Featured image of post DOOM fire effect in C# running on Windows NT 3.51

DOOM fire effect in C# running on Windows NT 3.51

How I got the DOOM fire effect written in C# running on Windows NT.

There’s something deeply satisfying about making old technology do new things. When I was reading Fabien Sanglard’s article about how the DOOM fire effect was implemented I wondered - can I implement this effect in a 21st century programming language and have it run on something from the DOOM era?

Turns out I can:

Doom fire effect running on Windows NT 3.51

Windows NT 3.51 pre-dates the C# programming language by 7 years (the former introduced in 1995, the latter in 2002). It was never deemed necessary to support C# on NT 3.51 - the operating system was already out of support when C# first came out.

I already had some experience getting C# running on old operating systems, but a GUI fire effect is a bit more ambitious than a C# app that shows a message box on Windows 3.11:

Or a textmode snake game in C# that runs on MS-DOS 5.0:

C# provides a great mix of high level and low level constructs. On one end you have async, lambda functions, and LINQ expressions; on the other end you have struct, pointers, and pointer math.

The philosophy of C# is to be a high level language by default, and low level when necessary.

For these kinds of hacks, we need to stick to the low level parts - that way we can avoid porting the C# runtime. This lets us focus on the interesting logic itself. I wrote about this approach at length in my Building a self-contained game in C# under 8 kilobytes article.

If your use case can tolerate a garbage collector, C# is probably a good choice no matter what you’re building. And if you can’t tolerate a garbage collector, go with Rust and learn to embrace its memory ownership model.
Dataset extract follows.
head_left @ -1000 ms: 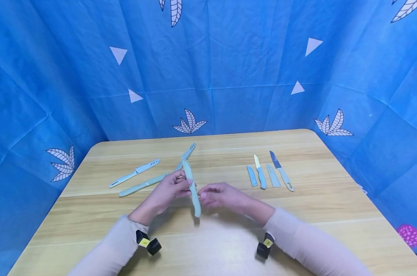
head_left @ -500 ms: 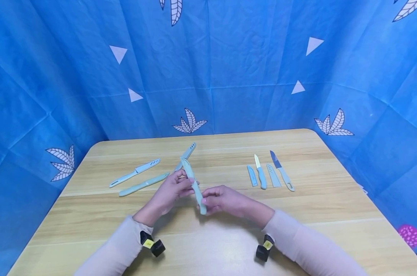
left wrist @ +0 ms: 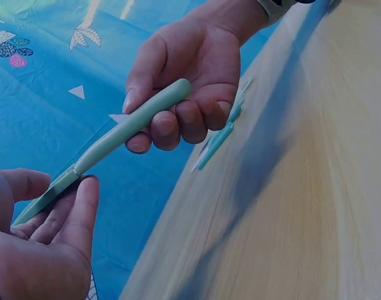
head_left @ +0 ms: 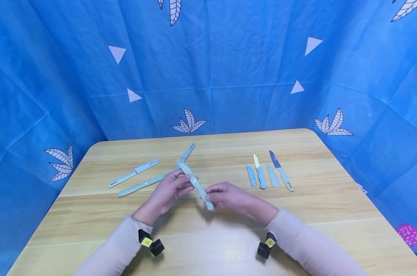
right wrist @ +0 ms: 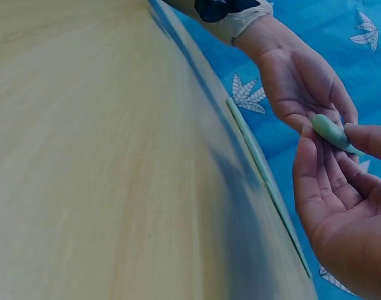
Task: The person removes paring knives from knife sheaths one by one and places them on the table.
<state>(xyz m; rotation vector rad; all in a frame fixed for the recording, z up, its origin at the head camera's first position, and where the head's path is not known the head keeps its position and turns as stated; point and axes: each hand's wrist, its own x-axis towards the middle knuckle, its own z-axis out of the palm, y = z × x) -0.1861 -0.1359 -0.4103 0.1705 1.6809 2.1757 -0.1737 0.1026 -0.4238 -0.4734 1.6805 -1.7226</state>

Building a no-dependency Windows GUI app

The format of executable files on Windows didn’t fundamentally change since Windows NT 3.1 - the first “modern” version of Windows released in 1993. If we can build a lightweight executable using tools from 2020 (by lightweight, I mean: with modern and “heavy” things removed), chances are it will run on old versions of Windows just fine.

The first step in quickly getting a C# program running in an unusual environment is to restrict the dependencies of the program so that there’s as few things to port as possible.

C# and .NET comes with a selection of GUI frameworks that run on Windows and elsewhere - there’s the original Windows.Forms, there’s WPF, and the cross-platform Avalonia, Uno, Gtk#, and many others.

To run any of these frameworks on NT 3.51, we would need to port the frameworks to NT first. That’s not exactly a couple hours of hacking - so let’s turn to the common denominator of these frameworks (on Windows): the Win32 API.

The Win32 API is how Windows expects apps to talk to it irrespective of the language or framework the app is programmed in. It’s what all the GUI frameworks have to call into, eventually.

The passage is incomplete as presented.